Österreichs Journalismus stand damals dem neuen Medium wesentlich aufgeschlossener gegenüber als der deutsche. Nicht zufälligerweise war die Internet-Ausgabe der Tageszeitung Der Standard, derstandard.at, das erste Internet-Portal einer deutschsprachigen Zeitung.

Mittlerweile haben sich, kritisiert Thurnheim nicht als Einziger, die Verhältnisse verschoben. Österreichs Online-Journalismus sei nicht nur gegenüber dem deutschen ins Hintertreffen geraten, sondern im internationalen Vergleich generell. Das liege allerdings, sagen Brancheninsider, auch an den Rahmenbedingungen. Online-Journalismus wird in Österreich immer noch als zweitrangig gegenüber dem Print-Journalismus gesehen und schlecht entlohnt.

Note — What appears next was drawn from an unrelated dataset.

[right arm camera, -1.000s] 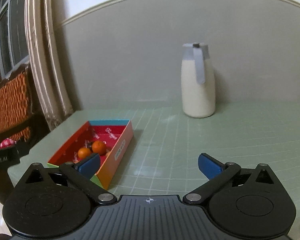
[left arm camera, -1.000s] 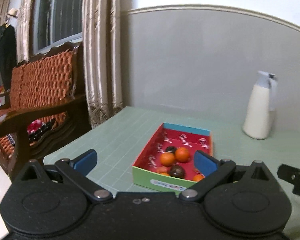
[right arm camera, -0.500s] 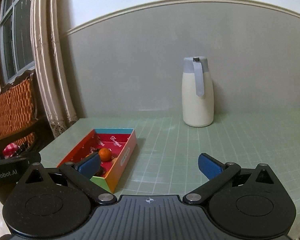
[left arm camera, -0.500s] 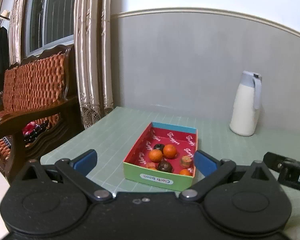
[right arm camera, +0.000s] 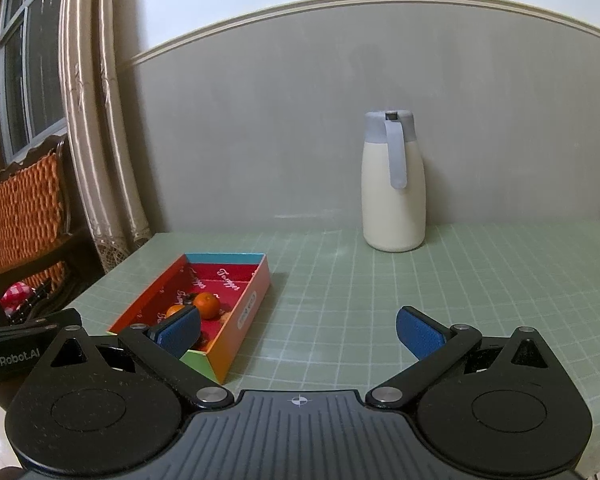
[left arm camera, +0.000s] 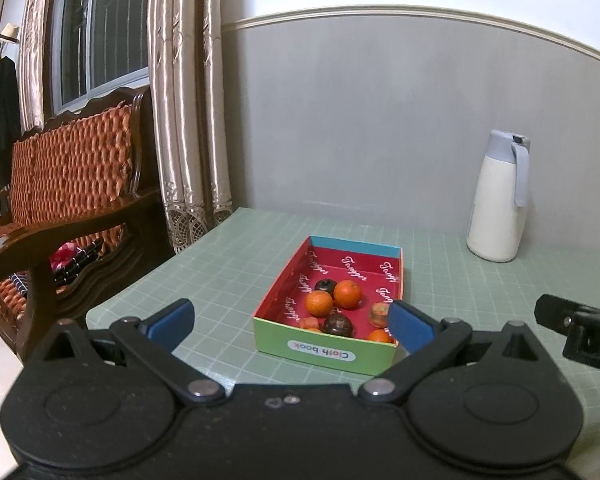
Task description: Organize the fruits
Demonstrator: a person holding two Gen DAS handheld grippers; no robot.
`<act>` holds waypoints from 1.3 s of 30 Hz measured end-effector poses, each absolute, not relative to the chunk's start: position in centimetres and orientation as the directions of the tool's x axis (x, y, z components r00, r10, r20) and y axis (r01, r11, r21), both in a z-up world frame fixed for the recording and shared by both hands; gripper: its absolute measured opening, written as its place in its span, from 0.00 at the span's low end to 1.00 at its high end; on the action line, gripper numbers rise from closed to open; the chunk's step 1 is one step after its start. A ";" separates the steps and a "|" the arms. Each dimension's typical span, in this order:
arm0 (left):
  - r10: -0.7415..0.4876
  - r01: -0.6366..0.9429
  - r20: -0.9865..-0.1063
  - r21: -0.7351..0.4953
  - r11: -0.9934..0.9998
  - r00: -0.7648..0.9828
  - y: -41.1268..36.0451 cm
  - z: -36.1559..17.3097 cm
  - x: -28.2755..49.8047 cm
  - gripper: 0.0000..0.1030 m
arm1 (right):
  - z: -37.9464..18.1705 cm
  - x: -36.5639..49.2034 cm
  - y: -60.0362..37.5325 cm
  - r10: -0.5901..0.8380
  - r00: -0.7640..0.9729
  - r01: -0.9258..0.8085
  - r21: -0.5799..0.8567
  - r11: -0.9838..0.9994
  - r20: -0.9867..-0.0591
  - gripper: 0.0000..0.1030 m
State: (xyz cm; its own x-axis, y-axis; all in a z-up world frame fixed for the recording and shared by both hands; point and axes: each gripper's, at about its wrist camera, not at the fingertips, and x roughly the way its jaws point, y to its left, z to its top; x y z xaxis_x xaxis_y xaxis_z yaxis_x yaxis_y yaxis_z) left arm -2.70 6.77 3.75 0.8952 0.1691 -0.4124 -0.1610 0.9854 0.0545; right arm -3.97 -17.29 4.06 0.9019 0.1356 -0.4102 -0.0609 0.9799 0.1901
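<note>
A colourful cardboard box [left arm camera: 324,354] with a red lining sits on the green gridded table [left arm camera: 236,264]. It holds several fruits: oranges [left arm camera: 347,293], dark round fruits [left arm camera: 338,324] and smaller pieces. My left gripper [left arm camera: 290,322] is open and empty, held back from the box's near end. My right gripper [right arm camera: 298,330] is open and empty, to the right of the box [right arm camera: 244,312], over bare table. An orange [right arm camera: 207,304] shows inside the box there.
A white jug with a grey lid [left arm camera: 500,200] stands at the back by the grey wall; it also shows in the right wrist view [right arm camera: 394,184]. A wooden bench with orange cushions [left arm camera: 68,184] and curtains [left arm camera: 188,120] stand left of the table.
Both grippers have pulled back and risen a little, so the box and jug look farther off. Both stay open and empty.
</note>
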 end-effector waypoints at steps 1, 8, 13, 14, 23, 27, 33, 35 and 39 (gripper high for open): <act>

Online-Journalisten gelten als arme Hunde – stressgeplagt, schlecht entlohnt

Die Online-Kräfte gelten als die besonders armen Hunde im sowieso immer größer werdenden Kader des journalistischen Prekariats. Ihr Ruf ist der von schlecht entlohnten, stressgeplagten, rund um die Uhr arbeitenden Arbeitssklaven.

 Nimmt man allein Recherchen bei derstandard.at als Maßstab, müsste dieses Image einigermaßen relativiert werden: Die Online-Redakteure absolvieren dort in gut organisiertem Rahmen 40-Stunden-Wochen mit vereinzelten Wochenend-Diensten.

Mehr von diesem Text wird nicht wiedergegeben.